**Task goal**
Exactly as they appear, retype the lines from the one containing "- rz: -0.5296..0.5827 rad" through the final line of the data below. Leave pictures out.

**Data extract**
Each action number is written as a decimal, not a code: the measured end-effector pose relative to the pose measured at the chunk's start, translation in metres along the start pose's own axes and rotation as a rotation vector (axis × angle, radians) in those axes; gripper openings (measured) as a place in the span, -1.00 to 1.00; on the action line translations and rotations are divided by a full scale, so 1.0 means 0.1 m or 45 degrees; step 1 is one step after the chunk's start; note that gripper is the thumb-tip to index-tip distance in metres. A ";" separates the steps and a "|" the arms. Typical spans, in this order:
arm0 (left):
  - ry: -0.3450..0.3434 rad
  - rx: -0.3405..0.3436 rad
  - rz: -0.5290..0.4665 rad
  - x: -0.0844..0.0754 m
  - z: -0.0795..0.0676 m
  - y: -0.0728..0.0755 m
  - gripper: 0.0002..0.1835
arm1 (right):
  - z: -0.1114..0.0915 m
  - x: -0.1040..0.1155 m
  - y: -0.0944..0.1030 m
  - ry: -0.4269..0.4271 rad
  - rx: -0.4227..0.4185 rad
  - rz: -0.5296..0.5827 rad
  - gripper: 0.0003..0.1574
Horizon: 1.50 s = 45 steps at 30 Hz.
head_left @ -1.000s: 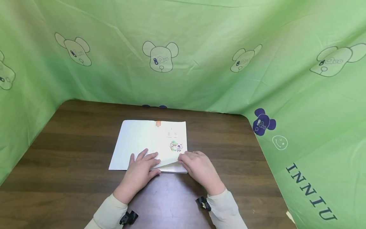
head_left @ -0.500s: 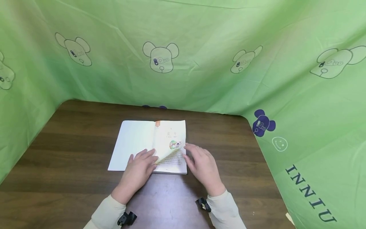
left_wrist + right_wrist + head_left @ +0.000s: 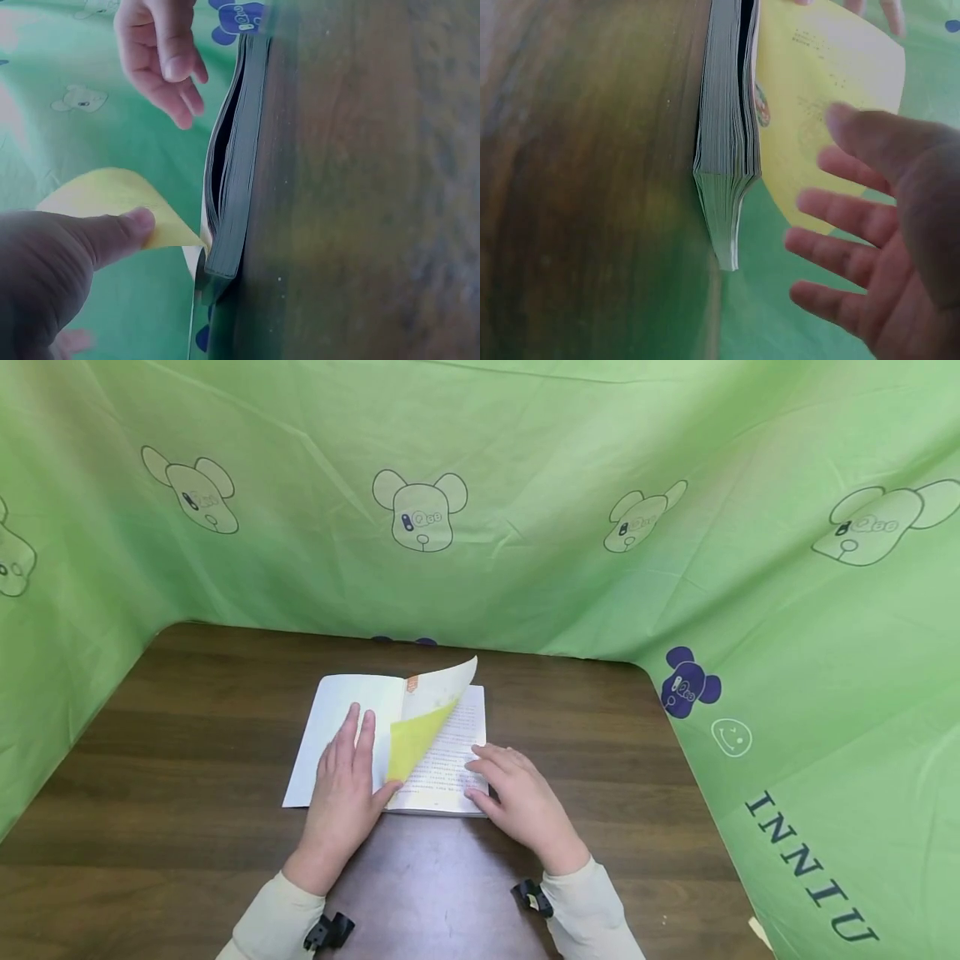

**Exercise result**
  - rz: -0.5296..0.5827 rad
  - gripper: 0.0003..0.1574
Horizon: 1.50 s = 45 steps at 30 Hz.
head_left @ -1.000s: 
head_left @ -0.500s: 
left_wrist + right_wrist + head_left @ +0.000s: 

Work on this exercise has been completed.